▸ Assignment
From the entries below, return every line that includes the word "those".

Source material: Begin

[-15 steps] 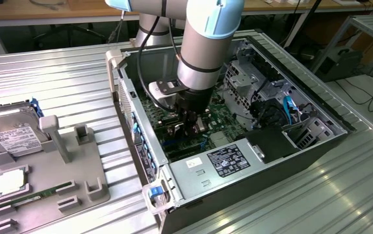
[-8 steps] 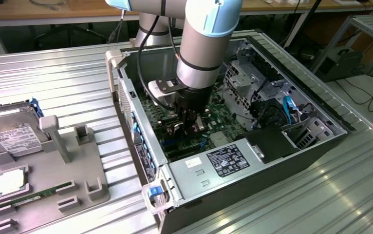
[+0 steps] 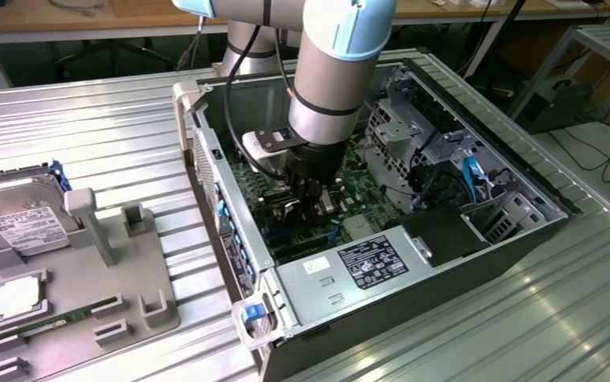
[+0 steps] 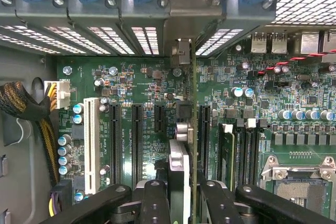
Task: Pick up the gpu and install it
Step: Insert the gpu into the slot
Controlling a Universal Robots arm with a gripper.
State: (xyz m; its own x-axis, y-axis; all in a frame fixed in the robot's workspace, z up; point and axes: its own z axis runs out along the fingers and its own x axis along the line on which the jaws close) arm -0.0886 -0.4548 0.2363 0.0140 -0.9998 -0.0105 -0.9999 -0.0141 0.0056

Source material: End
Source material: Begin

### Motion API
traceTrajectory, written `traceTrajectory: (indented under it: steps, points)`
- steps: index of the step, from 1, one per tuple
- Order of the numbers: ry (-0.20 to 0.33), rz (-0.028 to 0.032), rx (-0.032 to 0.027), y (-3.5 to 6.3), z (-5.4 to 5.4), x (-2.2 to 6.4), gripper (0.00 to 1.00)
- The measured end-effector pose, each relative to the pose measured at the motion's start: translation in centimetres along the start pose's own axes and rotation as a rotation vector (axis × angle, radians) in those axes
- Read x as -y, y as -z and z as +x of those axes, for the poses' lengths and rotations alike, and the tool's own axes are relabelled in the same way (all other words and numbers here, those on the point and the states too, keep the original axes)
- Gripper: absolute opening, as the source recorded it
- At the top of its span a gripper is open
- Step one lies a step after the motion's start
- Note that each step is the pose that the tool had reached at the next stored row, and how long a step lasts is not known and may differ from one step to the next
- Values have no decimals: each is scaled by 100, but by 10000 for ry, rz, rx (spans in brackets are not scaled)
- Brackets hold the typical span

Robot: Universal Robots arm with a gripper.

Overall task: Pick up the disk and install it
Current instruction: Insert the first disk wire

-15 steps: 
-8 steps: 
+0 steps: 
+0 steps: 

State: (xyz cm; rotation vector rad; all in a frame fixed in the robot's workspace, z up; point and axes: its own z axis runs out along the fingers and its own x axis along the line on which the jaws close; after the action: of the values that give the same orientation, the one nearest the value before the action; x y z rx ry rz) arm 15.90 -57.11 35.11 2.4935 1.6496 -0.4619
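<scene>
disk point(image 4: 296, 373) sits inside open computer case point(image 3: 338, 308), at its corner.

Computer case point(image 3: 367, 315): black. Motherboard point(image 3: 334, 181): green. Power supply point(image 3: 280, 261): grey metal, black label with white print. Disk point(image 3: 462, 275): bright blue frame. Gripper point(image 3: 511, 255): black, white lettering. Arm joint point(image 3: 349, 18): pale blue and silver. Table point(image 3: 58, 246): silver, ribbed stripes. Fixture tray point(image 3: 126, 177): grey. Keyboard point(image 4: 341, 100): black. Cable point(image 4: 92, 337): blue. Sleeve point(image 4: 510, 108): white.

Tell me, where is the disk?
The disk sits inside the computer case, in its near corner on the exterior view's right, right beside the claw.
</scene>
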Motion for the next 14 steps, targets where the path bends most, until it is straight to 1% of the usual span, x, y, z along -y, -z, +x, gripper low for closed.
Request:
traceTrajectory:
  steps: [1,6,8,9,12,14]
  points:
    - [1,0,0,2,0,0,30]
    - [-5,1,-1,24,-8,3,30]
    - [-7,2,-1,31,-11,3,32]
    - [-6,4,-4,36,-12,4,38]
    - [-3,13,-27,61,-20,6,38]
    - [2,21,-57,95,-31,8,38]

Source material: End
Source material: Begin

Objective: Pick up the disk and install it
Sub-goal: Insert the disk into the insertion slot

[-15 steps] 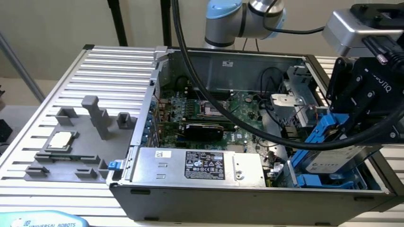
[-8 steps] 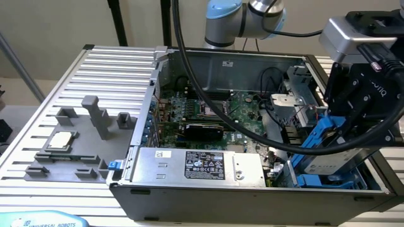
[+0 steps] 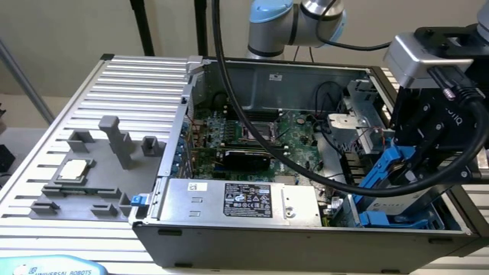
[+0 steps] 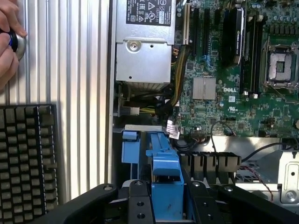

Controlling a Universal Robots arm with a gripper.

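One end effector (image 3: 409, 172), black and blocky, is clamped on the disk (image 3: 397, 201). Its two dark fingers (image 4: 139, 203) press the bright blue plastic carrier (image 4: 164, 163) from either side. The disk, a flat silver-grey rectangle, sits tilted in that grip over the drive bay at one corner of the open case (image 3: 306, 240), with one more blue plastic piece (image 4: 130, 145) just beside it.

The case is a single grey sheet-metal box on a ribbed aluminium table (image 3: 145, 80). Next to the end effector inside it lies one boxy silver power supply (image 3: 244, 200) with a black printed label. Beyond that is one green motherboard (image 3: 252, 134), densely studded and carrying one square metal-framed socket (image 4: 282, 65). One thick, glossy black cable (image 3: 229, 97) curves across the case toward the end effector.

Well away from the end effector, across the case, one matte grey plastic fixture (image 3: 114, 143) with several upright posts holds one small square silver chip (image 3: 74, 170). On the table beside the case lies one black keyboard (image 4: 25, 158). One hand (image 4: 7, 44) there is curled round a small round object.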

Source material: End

▸ Response
- The measured end-effector pose, each relative to the pose measured at the motion's start: translation in centimetres along the start pose's own axes and rotation as a rotation vector (axis × angle, radians) in those axes
- Read x as -y, y as -z and z as +x of those axes, for the poses' lengths and rotations alike, and the tool's own axes are relabelled in the same way (all other words and numbers here, those on the point and the states too, keep the original axes)

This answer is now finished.